OPINIONFinancing

Kiosks won't save restaurant labor costs, at least not immediately

Consumers are slow to adapt to the new technology, so don’t expect quick improvement, says RB’s The Bottom Line.

The Bottom Line

I have a McDonald’s within 1 mile of my house, which makes me exactly like most Americans. It recently added kiosks, and so I stopped by on Monday when the chain rolled out its fresh-beef quarter-pound burgers nationwide.

For the most part, everything went smoothly: I ordered my meal, took a number, sat down and got my food within four minutes.

I then sat there for a relatively busy, 45-minute lunch and watched a parade of customers completely ignore the giant touchscreens with “ORDER HERE” in big letters, only to stand in line at the one order taker.

At most, people would look at the kiosks, scratch their heads and then do what they’ve done at McDonald’s for 60 years: order from a human being.

This is just one location, and that one location did not have an order helper who could have directed diners to those kiosks. On top of that, the kiosks were new to the restaurant. Customers likely didn’t know what to do with them.

In addition, McDonald’s has a high percentage of cash users, either because they have low incomes or they are kids without credit cards. Cash customers can use the kiosks, but they have to take their order to the counter, anyway.

But the story illustrates the short-term limits of self-order devices: Consumers can be slow to adapt to new technology. And that will limit their benefits.

Rather than help them keep labor costs lower, companies will have to staff as they always did until people see the kiosks’ benefits. Or, if the restaurants want customers to use the technology, they’re going to have to devote staff to helping them use the devices. So that means higher labor costs in the short term.

And this is a common theme. Earlier this year, Subway executives indicated they wouldn’t include kiosks in its new redesign because customers didn’t really use them: They frequently tried the kiosks only to go and order their sandwich they way they always did.

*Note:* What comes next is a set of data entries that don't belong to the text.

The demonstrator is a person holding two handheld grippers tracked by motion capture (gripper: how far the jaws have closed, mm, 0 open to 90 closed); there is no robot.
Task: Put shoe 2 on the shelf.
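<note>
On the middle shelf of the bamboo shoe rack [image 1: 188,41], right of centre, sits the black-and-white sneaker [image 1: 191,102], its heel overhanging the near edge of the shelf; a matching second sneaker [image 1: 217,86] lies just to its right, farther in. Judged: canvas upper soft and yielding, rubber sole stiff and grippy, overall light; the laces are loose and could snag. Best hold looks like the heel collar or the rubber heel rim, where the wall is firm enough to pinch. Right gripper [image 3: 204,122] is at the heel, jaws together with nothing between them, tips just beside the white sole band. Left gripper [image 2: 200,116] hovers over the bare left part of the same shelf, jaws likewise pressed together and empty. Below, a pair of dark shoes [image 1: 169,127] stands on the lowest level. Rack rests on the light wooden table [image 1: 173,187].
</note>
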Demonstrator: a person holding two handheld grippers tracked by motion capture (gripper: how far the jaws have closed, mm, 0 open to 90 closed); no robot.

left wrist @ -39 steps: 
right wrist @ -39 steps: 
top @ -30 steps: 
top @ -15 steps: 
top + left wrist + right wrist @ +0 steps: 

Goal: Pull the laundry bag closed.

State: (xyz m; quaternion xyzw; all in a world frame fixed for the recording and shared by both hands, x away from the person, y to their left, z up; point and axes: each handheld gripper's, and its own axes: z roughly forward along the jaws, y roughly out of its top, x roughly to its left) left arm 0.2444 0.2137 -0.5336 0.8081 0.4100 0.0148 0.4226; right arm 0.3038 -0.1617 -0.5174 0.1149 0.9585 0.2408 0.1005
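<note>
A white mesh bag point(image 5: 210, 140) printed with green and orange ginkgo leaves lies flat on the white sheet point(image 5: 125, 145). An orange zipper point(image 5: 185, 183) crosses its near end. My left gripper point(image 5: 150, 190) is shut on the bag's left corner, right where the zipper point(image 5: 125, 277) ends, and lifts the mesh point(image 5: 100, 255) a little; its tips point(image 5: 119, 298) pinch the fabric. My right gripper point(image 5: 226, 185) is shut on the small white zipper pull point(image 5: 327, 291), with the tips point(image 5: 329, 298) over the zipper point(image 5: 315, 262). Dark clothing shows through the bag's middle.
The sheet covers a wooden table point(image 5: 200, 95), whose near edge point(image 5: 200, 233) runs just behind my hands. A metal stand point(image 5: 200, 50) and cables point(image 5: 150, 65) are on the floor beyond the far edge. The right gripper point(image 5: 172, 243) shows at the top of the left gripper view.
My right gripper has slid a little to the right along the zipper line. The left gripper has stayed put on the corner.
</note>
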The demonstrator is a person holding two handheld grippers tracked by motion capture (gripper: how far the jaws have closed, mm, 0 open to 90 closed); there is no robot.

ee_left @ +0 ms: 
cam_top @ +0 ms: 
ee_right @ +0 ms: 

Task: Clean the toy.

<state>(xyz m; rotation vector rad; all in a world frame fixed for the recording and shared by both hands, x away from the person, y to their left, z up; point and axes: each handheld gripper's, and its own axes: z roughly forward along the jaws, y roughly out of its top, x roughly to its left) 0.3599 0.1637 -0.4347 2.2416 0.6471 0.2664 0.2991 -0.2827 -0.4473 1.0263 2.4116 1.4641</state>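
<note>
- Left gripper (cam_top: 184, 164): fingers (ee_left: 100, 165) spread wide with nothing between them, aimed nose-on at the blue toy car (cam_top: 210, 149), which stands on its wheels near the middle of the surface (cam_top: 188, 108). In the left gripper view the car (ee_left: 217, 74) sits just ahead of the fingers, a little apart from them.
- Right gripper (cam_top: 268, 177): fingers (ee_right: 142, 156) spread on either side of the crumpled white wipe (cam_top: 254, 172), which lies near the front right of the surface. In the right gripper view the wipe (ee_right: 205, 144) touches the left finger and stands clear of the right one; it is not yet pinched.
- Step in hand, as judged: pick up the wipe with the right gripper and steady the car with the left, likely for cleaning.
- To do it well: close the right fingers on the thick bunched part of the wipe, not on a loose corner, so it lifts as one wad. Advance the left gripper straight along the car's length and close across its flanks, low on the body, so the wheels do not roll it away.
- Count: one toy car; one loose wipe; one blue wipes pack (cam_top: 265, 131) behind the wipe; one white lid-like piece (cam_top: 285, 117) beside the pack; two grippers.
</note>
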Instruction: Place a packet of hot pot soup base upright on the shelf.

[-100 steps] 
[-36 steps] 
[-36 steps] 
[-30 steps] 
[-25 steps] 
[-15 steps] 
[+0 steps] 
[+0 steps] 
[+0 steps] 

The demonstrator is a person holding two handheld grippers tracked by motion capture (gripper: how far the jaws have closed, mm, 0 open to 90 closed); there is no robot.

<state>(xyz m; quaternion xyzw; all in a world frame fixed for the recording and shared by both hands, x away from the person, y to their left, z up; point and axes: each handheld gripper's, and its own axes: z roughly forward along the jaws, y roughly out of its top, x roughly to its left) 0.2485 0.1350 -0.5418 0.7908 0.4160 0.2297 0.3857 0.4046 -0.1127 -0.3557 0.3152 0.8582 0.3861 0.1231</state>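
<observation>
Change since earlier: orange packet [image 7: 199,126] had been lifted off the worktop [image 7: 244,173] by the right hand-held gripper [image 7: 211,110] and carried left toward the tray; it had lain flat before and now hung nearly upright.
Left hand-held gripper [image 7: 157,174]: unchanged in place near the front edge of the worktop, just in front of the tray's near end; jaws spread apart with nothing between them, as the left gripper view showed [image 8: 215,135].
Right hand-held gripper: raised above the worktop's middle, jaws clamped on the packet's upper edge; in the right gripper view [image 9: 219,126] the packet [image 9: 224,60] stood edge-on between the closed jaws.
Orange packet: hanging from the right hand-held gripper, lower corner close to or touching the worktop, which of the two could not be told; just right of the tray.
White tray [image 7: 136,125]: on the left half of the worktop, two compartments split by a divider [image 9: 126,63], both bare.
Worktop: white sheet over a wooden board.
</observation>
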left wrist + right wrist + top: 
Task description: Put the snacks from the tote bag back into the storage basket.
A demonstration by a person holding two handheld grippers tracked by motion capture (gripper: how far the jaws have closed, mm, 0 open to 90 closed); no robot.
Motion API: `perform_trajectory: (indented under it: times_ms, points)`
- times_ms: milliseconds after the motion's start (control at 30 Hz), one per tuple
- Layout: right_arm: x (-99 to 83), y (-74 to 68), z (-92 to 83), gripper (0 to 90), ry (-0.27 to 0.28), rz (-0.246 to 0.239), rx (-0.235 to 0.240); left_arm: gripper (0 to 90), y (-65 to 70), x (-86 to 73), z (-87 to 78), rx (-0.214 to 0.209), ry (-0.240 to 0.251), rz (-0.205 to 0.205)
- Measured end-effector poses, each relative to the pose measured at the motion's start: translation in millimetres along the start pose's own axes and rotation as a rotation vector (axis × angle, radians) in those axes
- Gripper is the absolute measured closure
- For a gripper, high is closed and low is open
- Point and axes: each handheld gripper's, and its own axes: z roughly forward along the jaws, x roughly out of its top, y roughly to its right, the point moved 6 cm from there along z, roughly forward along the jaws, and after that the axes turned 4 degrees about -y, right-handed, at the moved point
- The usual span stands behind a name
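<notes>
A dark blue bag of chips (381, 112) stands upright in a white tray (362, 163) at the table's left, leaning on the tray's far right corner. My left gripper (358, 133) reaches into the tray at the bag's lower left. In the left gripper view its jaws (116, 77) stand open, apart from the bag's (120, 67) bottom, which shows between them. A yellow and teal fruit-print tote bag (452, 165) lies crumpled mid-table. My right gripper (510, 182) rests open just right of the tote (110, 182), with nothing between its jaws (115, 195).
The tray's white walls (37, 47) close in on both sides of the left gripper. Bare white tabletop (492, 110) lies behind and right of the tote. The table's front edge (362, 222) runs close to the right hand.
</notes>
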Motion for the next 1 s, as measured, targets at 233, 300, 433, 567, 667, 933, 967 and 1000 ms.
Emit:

“They’ll play with the kiosk and then just go talk to staff members and order their sandwich, anyway,” Trevor Haynes, who is now interim CEO at the chain, said in January. “We have customers who come in, play with their order and then don’t complete it and go to the counter. It’s like a little gaming.”

Tabletop tablets, meanwhile, haven’t quite saved casual-dining chains, despite allegedly removing a “pain point.”

Coffee chains such as Starbucks, meanwhile, are finding there are limits to mobile ordering—namely, that there are only so many people who will put a restaurant app on their phone, regardless of the convenience it may offer.

Maybe the best example of the limits of technology is in the pizza business, where a tech-savvy chain such as Domino’s Pizza gets nearly two-thirds of its orders from digital channels. That means a third of consumers still order by phone, even though online ordering has been around for literally decades and is easier and less of a hassle.

Simple fact is, a lot of customers still prefer the phone, so Domino’s is taking steps to convert those customers into digital users, too, without converting them to a different system.

Kiosks have been held up as a way for restaurants to save on labor, potentially reducing the need for order takers while eliminating a pain point inside a location.

Slow consumer adoption, however, will mean that those labor savings won’t come anytime soon—if they come at all.

To be sure, consumer adoption should come over time as customers grow more accustomed to the presence of the kiosks. And McDonald’s has never really said they expect the devices to cut labor costs, only to improve efficiency and drive some initial sales inside the locations—in part because customers who do use the kiosks spend more when they are there.

There is little question that the restaurant of the future is changing quickly and adding technology faster than we can track. But that change is anything but swift, as the move to kiosks is proving.